Laura and I were moping across various TV channels last week when we came across a programme about community gardens, allotments and the like hosted by “celebrity chef” Richard Corrigan. He was doing a bit about keeping your own chickens and was talking to a nervous Corkwoman about killing them. He described wringing their necks and said sopmething along the lines of:

“If you are having any trouble just imagine it is your husband”

Cue laughs all round. But can you imaging the outcry if he had suggested to a man that he imagine he was strangling his wife? Corrigan would have been condemned and RTE would have to make a grovelling apology. But of course it is fine to suggest violence towards men. Just like it is fine to show them in ads as intellectually challenged, beer swilling, neanderthals who are incapable of handling even basic house hold tasks.

Which would all be fine, and just a bit of a laugh, until something like the Michael Hannon case happens.
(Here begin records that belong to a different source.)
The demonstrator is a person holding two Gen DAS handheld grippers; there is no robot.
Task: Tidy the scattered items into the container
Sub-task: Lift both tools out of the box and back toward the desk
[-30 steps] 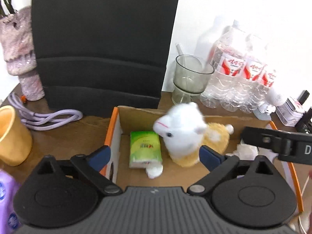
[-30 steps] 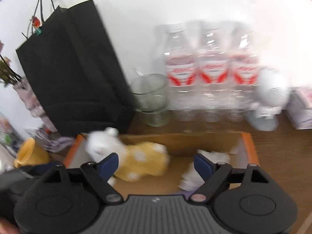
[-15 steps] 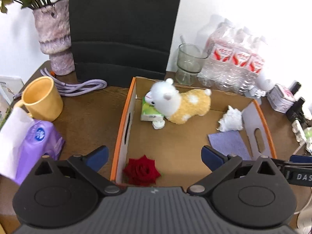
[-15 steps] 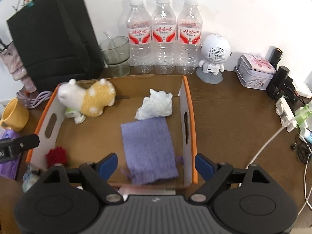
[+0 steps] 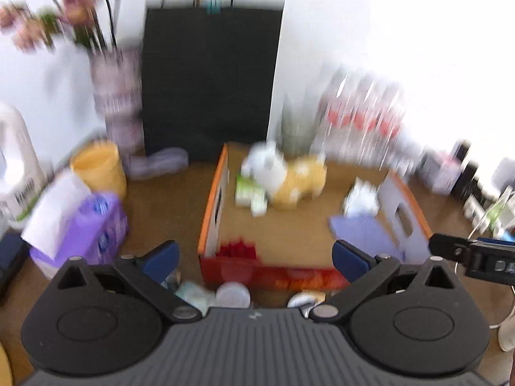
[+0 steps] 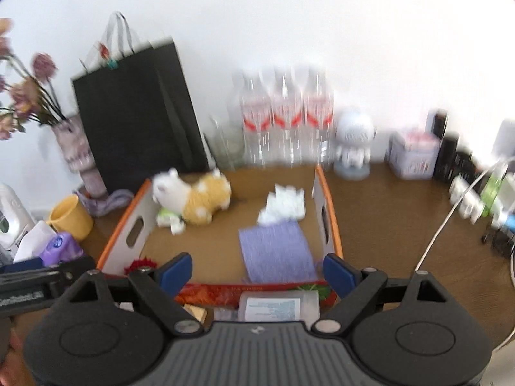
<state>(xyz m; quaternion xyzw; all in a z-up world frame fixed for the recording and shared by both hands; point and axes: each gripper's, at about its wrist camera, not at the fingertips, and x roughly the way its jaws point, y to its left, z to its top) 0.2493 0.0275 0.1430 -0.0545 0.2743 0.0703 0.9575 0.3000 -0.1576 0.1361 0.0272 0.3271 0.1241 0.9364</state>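
Cardboard box (image 6: pixel 328 199) just beyond the spread, empty right gripper (image 6: pixel 257 268)

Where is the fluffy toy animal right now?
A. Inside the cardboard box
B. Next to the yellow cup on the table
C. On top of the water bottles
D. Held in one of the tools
A. The fluffy toy animal lies on the floor of the cardboard box, near its back left corner, partly on a green packet, and neither tool touches it.
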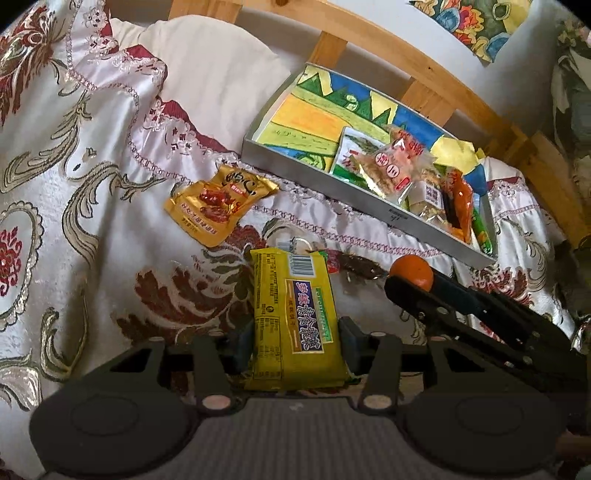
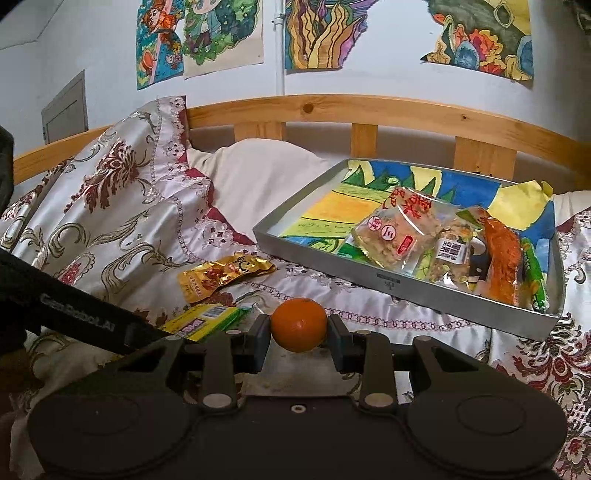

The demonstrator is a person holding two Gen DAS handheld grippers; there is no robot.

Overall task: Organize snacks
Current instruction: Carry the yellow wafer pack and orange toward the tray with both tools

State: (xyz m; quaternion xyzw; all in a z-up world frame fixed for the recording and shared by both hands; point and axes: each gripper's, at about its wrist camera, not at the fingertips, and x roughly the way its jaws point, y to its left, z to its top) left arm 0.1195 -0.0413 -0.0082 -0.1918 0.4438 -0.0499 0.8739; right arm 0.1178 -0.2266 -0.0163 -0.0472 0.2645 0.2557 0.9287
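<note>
My left gripper (image 1: 295, 341) is shut on a yellow biscuit packet (image 1: 291, 314), held lengthwise between its pads above the bedspread. My right gripper (image 2: 299, 332) is shut on a small orange (image 2: 299, 324); the same orange (image 1: 413, 272) shows at the right of the left wrist view. The yellow packet (image 2: 207, 320) also peeks out left of the right gripper. A grey metal tray (image 2: 406, 286) lined with a colourful drawing sits at the back right and holds several snack packets (image 2: 399, 236). A gold date packet (image 1: 218, 203) lies on the bedspread, left of the tray (image 1: 332, 188).
An embroidered white and red bedspread (image 1: 92, 221) covers the bed, bunched high at the left. A cream pillow (image 2: 258, 177) lies behind. The wooden bed rail (image 2: 332, 110) runs along the wall, with drawings (image 2: 207, 33) pinned above.
</note>
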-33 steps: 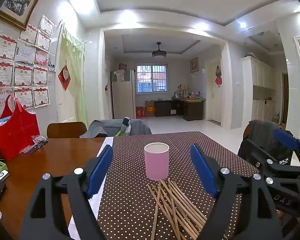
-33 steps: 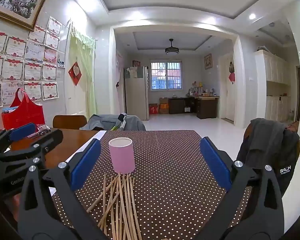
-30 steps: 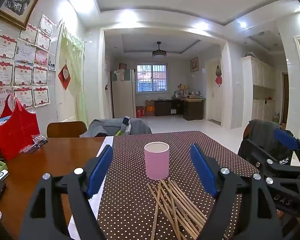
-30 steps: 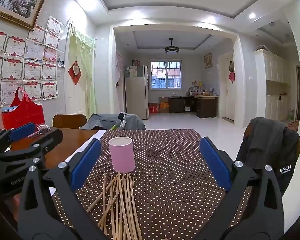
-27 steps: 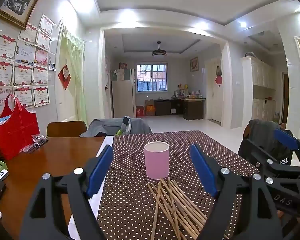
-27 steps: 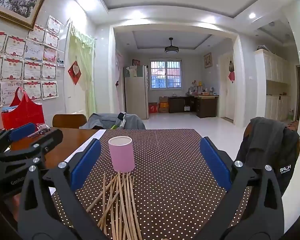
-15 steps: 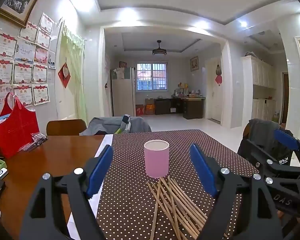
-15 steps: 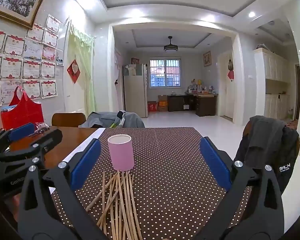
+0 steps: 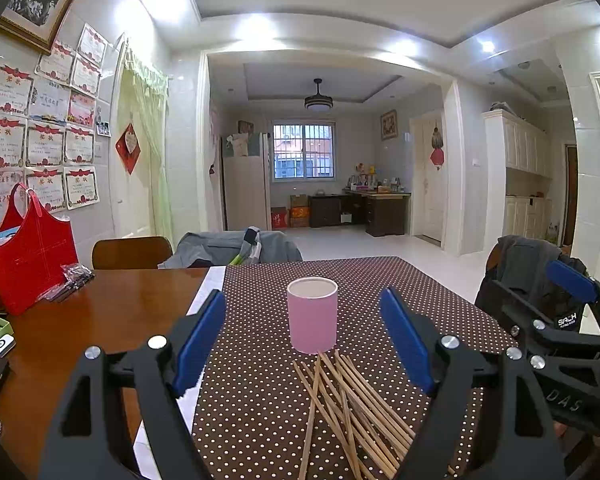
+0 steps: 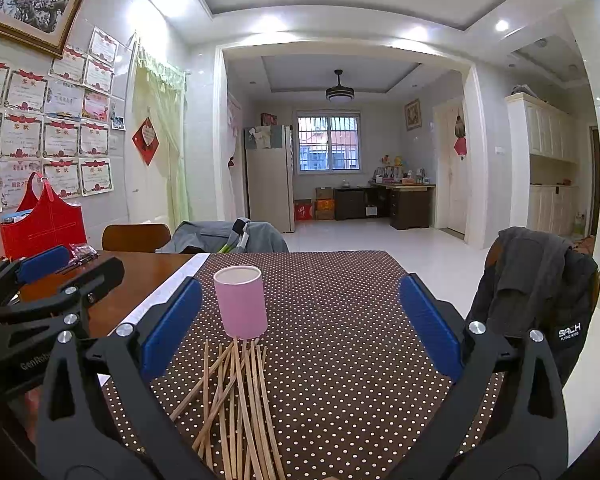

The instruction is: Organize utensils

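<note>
Both the left gripper [image 9: 302,336] and right gripper [image 10: 298,320] hung above the worktop [image 9: 100,320] with fingers spread wide, holding nothing. The chopsticks [image 9: 352,408] lay crossed at lower centre, tips touching the upright pink cup [image 9: 312,314]. Best would be to pinch one stick mid-length, clear of its neighbours, then tip it into the cup. Readable: "SALH" on the jacket [image 10: 536,280], "DAS" and "GenRob" on the grippers

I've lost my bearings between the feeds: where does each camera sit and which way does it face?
Left wrist: on the left gripper, facing along the table at the cup and sticks; the right gripper's fingers show at right.
Right wrist: on the right gripper, same heading; cup left of centre, left gripper at left.
Shared: cup, sticks, dotted cloth, both grippers open.
</note>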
It pains me to admit I am with Kevin Myers on this one, but he didn’t get much sympathy when his decade old conviction for sexual assault was overturned (the single witness, a 10 year old girl at the time admitted 2 years ago she made the whole thing up). But then it has been shown that a woman convicted of the same crime as a man will be treated more leniently.

Something surprising I saw this morning was a story about men getting involved in housework and parenting. Traditionally they are regarded as the laggards and the woman is expected to take up the slack. It turns out that part of the problem may be that mothers take too much control and that impedes the father.

A remember a (male) commedian taking about this once. He was commenting on the fact that men do less hosuework. He was arguing the position that the problem wasn’t with the men not cleaning or cooking, the problem was that women tended to set all the standards on what was acceptable.

Is it too much to ask that we can go for the middle ground instead?